In this free course you have learnt that women have tended to occupy passive, rather than active, roles within popular music. They have frequently occupied supportive positions as the groupies, girlfriends, and wives of male popular musicians. Girls and women have also served as the subject matter of popular songs, often as idealised or sexualised versions.

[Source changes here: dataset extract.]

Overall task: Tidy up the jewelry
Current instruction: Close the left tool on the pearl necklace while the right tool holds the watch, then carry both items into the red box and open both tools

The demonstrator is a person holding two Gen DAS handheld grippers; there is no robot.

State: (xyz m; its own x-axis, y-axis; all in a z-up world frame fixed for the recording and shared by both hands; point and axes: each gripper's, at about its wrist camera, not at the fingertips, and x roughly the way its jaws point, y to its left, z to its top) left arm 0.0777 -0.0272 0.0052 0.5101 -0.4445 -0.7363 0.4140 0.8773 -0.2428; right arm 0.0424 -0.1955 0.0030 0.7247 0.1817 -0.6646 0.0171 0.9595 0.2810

American popular music in the 1950s was largely dominated by male rock ‘n’ roll bands. Popular music assumed huge relevance to the counterculture which developed in America throughout the 1960s, especially rock and folk music. Women, however, had a problematic position within this. Men tended to drive the political agenda of the counterculture, with women being confined to marginalised positions and expected to provide unpaid domestic and sexual labour. The counterculture often defined liberation for women purely as sexual liberation, which can be viewed as sexual availability and even submission.

Pressured into acting like ‘one of the guys’, Janis Joplin joined in with swearing, sexual promiscuity, heavy drinking, and taking drugs; eventually dying of a heroin overdose in 1970. Joplin, as a woman in the heavily masculinised world of rock music, illustrates the difficult position which women rock musicians faced.

This free course is an adapted extract from the Open University course A113 Revolutions [Tip: hold Ctrl and click a link to open it in a new tab. (Hide tip)] and is also one of four OpenLearn courses exploring the notion of the Sixties as a ‘revolutionary’ period. Learn more about these OpenLearn courses.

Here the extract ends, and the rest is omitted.